— TASK INSTRUCTIONS —
The full set of entries below is to be returned unchanged.

— SUPPLIED RECORDS —
━━━━━━━━━━

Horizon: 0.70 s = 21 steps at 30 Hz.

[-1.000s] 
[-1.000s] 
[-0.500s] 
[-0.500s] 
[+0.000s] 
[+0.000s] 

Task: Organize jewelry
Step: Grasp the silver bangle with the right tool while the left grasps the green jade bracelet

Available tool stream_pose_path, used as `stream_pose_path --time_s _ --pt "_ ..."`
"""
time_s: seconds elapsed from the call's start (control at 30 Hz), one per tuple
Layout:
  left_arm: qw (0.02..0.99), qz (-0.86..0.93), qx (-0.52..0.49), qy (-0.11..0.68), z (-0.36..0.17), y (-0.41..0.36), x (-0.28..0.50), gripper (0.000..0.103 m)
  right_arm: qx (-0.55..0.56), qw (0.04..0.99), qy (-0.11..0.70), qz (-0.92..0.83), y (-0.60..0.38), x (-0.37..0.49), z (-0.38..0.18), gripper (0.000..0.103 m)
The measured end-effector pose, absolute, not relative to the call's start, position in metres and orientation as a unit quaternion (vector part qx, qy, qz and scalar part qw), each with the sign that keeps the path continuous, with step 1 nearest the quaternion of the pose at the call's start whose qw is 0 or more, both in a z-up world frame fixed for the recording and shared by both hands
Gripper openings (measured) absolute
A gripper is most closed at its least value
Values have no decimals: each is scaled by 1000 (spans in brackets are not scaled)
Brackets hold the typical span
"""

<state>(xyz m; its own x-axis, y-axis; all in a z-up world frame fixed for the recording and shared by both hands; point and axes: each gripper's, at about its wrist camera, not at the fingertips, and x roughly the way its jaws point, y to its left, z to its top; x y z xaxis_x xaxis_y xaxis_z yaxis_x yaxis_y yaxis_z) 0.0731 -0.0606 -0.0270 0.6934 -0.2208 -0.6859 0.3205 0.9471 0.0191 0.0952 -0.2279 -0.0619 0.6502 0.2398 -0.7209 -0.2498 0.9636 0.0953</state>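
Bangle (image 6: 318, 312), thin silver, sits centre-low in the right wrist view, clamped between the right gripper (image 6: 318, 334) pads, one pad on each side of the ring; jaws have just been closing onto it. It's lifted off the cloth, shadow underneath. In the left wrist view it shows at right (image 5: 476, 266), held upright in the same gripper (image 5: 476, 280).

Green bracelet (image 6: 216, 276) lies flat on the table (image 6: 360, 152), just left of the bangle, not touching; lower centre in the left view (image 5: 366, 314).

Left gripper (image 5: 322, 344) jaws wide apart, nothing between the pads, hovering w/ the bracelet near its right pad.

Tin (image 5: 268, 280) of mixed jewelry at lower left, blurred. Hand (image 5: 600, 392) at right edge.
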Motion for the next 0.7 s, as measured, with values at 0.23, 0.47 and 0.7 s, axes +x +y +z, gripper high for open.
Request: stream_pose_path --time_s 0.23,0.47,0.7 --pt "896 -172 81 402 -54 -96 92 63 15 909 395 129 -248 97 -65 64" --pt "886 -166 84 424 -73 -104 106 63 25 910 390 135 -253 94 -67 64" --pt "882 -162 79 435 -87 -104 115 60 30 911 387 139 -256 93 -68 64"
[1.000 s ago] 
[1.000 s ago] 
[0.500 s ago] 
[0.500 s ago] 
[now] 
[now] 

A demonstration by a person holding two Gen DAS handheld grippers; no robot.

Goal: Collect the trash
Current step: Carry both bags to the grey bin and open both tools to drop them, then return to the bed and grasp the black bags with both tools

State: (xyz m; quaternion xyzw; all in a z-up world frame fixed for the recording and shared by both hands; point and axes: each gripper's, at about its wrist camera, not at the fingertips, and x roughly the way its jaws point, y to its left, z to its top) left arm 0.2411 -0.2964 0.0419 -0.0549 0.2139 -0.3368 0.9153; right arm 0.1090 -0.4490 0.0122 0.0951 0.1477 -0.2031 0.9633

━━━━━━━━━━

— EXERCISE RESULT —
Horizon: 0.70 s = 21 steps at 30 Hz.

[-1.000s] 
[-1.000s] 
[-0.500s] 
[-0.500s] 
[+0.000s] 
[+0.000s] 

Task: Organize jewelry
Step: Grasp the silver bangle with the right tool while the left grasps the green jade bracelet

Available tool stream_pose_path, used as `stream_pose_path --time_s _ --pt "_ ..."`
"""
time_s: seconds elapsed from the call's start (control at 30 Hz), one per tuple
Layout:
  left_arm: qw (0.02..0.99), qz (-0.86..0.93), qx (-0.52..0.49), qy (-0.11..0.68), z (-0.36..0.17), y (-0.41..0.36), x (-0.28..0.50), gripper (0.000..0.103 m)
  right_arm: qx (-0.55..0.56), qw (0.04..0.99), qy (-0.11..0.70), qz (-0.92..0.83), y (-0.60..0.38), x (-0.37..0.49), z (-0.38..0.18), gripper (0.000..0.103 m)
The measured end-effector pose, absolute, not relative to the call's start, position in metres and orientation as a unit quaternion (vector part qx, qy, qz and scalar part qw), each with the sign that keeps the path continuous, with step 1 nearest the quaternion of the pose at the call's start whose qw is 0 or more, both in a z-up world frame fixed for the recording and shared by both hands
Gripper openings (measured) absolute
A gripper is most closed at its least value
Values have no decimals: each is scaled by 1000 (spans in brackets are not scaled)
Brackets hold the typical span
"""

<state>(xyz m; its own x-axis, y-axis; all in a z-up world frame fixed for the recording and shared by both hands; point and axes: each gripper's, at about its wrist camera, not at the fingertips, and x roughly the way its jaws point, y to its left, z to its top; x y z xaxis_x xaxis_y xaxis_z yaxis_x yaxis_y yaxis_z) 0.0731 -0.0606 -0.0270 0.6934 -0.2208 -0.6859 0.3205 0.9471 0.0191 0.0952 -0.2279 -0.0619 0.6502 0.2398 -0.7209 -0.2498 0.9636 0.0953</state>
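Bangle (image 6: 318, 312), thin silver, sits centre-low in the right wrist view, clamped between the right gripper (image 6: 318, 334) pads, one pad on each side of the ring; jaws have just been closing onto it. It's lifted off the cloth, shadow underneath. In the left wrist view it shows at right (image 5: 476, 266), held upright in the same gripper (image 5: 476, 280).

Green bracelet (image 6: 216, 276) lies flat on the table (image 6: 360, 152), just left of the bangle, not touching; lower centre in the left view (image 5: 366, 314).

Left gripper (image 5: 322, 344) jaws wide apart, nothing between the pads, hovering w/ the bracelet near its right pad.

Tin (image 5: 268, 280) of mixed jewelry at lower left, blurred. Hand (image 5: 600, 392) at right edge.
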Motion for the next 0.7 s, as measured, with values at 0.23, 0.47 and 0.7 s, axes +x +y +z, gripper high for open.
Request: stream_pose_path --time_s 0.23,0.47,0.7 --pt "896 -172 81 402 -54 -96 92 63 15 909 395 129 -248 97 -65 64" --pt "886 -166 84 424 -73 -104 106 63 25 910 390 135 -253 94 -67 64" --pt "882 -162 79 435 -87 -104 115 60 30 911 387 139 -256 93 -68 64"
[1.000 s ago] 
[1.000 s ago] 
[0.500 s ago] 
[0.500 s ago] 
[now] 
[now] 

A demonstration by a person holding two Gen DAS handheld grippers; no robot.

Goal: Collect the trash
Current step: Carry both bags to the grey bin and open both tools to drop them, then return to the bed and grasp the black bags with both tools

State: (xyz m; quaternion xyzw; all in a z-up world frame fixed for the recording and shared by both hands; point and axes: each gripper's, at about its wrist camera, not at the fingertips, and x roughly the way its jaws point, y to its left, z to its top) left arm 0.2411 -0.2964 0.0419 -0.0549 0.2139 -0.3368 0.9153; right arm 0.1090 -0.4490 0.0122 0.0951 0.1477 -0.2031 0.9633

No more work is needed on this exercise.